Zafar Siddiqi: The other question is one of manipulation of the press. I mean you've mentioned that press releases were not released at that particular conference, but if you look at a recent instance in the Middle East whereby stock prices were manipulated by manipulating press men and there are huge vested interests out there. The question in Asia, I think, is how you protect minority interests, because these are businesses controlled by families who own a majority of shares and it's the minority shareholders and sometimes it's, in these developing markets, it's people who really don't know how these companies perform and move. I mean, how do you protect these people's interests?

Winkler: Well, in a way we protect the public interest the way we protect our readers' interest, by providing as much accurate information about the shares as we possibly can. We're not really in a position to judge beyond that, just to ask as many questions, to get the accurate answers, and keep doing it again and again. It don't think it's more complicated than that.

Owens: I think over time, as more disclosure becomes more acceptable in Asia and demanded by more reporters, that in fact the companies that disclose will find that they have more liquidity, they become more popular among shareholders, and it's the other companies that drop out. That could be a long process, as some of you know.

Donville: We have a question from the floor.

Audience member: A question and a comment really. I'm David Marshall, I set up a business show in Australia for Sky News a few years ago, I co-hosted it for over six months, and in doing that I came across something which leads me to believe that the media is somehow to blame for this. Because of the cost efficiency of having commentators talk on CNBC and Channel News Asia and CNFN (China National Financial Data Network), to the point now where cable finance channels appear content-light, because we've lulled our staff into the belief that this is the way we report finance news, we go and talk to such and such at Salomon Smith Barney, we go and talk to such and such from DVS. We don't actually go to the company and ask the company. For the first six months of setting up the show, I had my reporters out there chasing people and I'd be talking to the heads of companies who said, "We've never done this before." It took six months to break it down to that fact that, no, sorry, you are accountable, we can ask you these questions, we have camera crews, we can do it. It took a little while to turn around.

Owens: It's turned around substantially in the United States. CEOs book time on CNBC when they want to make an announcement now. They know that they have to be on Bloomberg when they make an announcement now. I think that in the United States there's been a substantial change in the last decade, in that business people and CEOs feel how much they need to be out there, and I think, Matt, you could speak more to this, the new regulation in fact forces them to either make it public to the press or not say it at all. I don't know how effectively that 's working.
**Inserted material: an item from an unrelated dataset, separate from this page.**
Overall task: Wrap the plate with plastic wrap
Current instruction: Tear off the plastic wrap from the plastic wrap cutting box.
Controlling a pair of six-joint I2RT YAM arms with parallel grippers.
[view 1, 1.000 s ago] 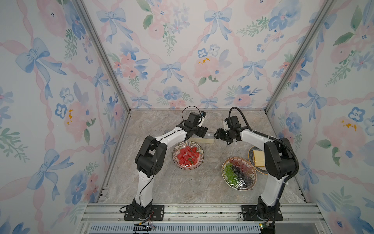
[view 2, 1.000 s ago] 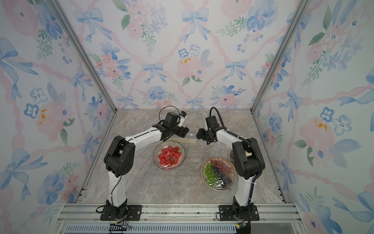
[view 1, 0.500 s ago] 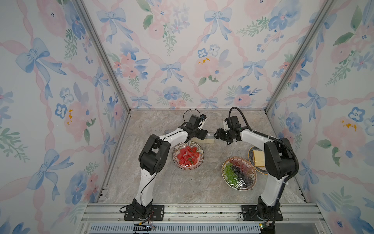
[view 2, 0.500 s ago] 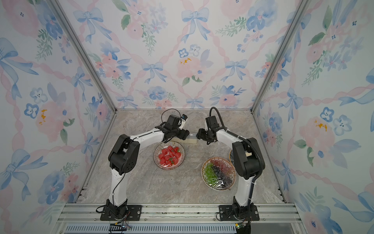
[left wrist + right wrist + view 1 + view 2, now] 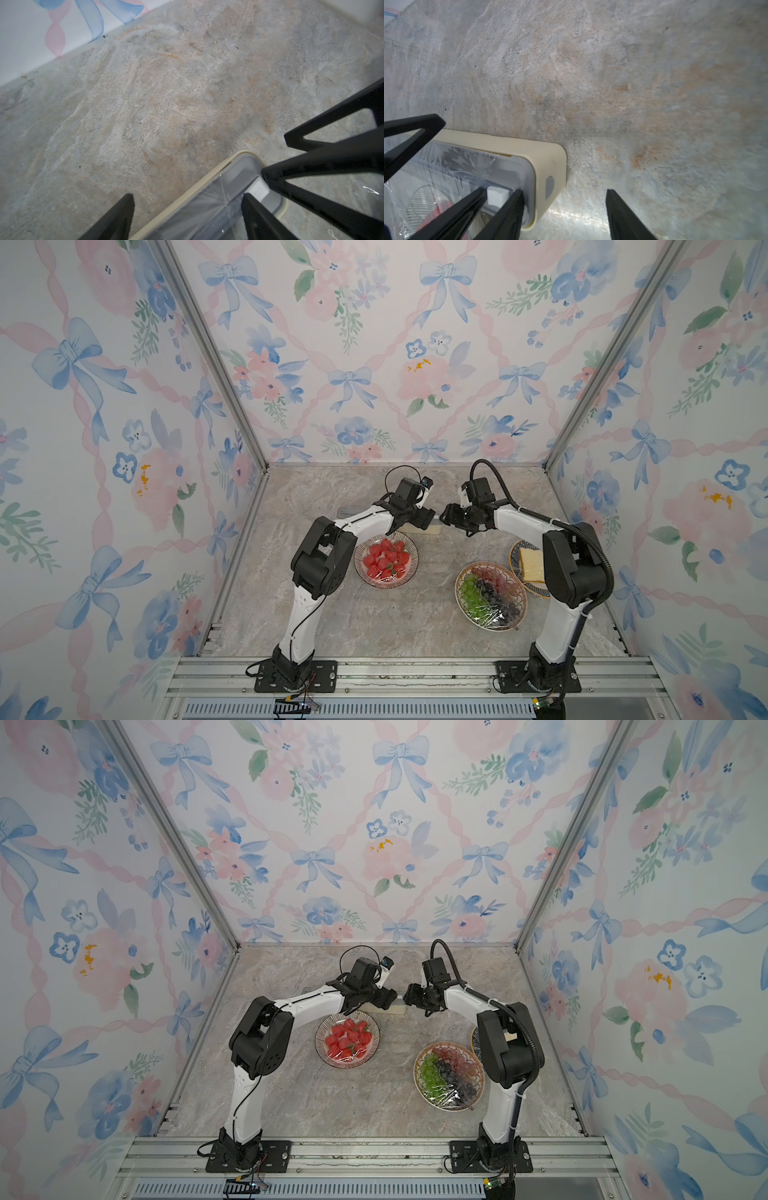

Winkler: Well, actually, CEOs have the freedom to talk to any journalist they want. I mean that's one of the exemptions in regulation FD. They are required to tell all shareholders at the same time whatever they're going to say to some shareholders, if they're having such a meeting. But they have no restrictions in talking to the press, so if they want to come into someone's studio and do an interview and say something that is material that might lead to the stock rising 37 percent, a CEO in the US can do that on a network if she wants to. But in any case, the principle of regulation FD is that no shareholder should be denied information that another shareholder has if it's coming directly from the company.

Same audience member: In the heyday of bull markets last year when everyone was basically expecting the technological boom to continue, there was a lot of criticism of CNBC and CNFN, which CEOs they put on, when and which stocks they picked in the morning. Sometimes they would pick a few stocks in the morning, and by the time the market opened, that stock was up 15, 20% just because it was on CNBC, and I think obviously it's not an ideal situation. There might be good news about other stocks and they weren't necessarily put on and they didn't rise as much. How much of a responsibility do you think Bloomberg, CNBC, Channel News Asia have in choosing what CEOs to put on in that morning, and how many reservations should they have about mentioning stocks when they may affect an option.

Owens: I think the market chooses the stocks we cover.

Same audience member: But here may be other stocks that also have news value as well that aren't on the stock reports as much. Do you see what I mean? That's editorial, and that moves the markets early on.

Winkler: I think what Cynthia is saying is that the news judgment that's applied to covering a stock market by most news organizations that are dedicated to covering a stock market is determined by the stocks that have moved the most, have fluctuated the most in price, or are about to fluctuate the most. In the first case it's almost self-evident, it's essentially which stocks move the most in the trading in the most recent session, and in the latter case it's news that has been reported after the stock has traded in its most liquid market. Say, if it's in the US, a company that reports earnings at five o'clock in the afternoon and most of the trading has already occurred during the day, there's a good chance that that's a stock that you're going to be following if the news is surprising. I think that is what governs most selections.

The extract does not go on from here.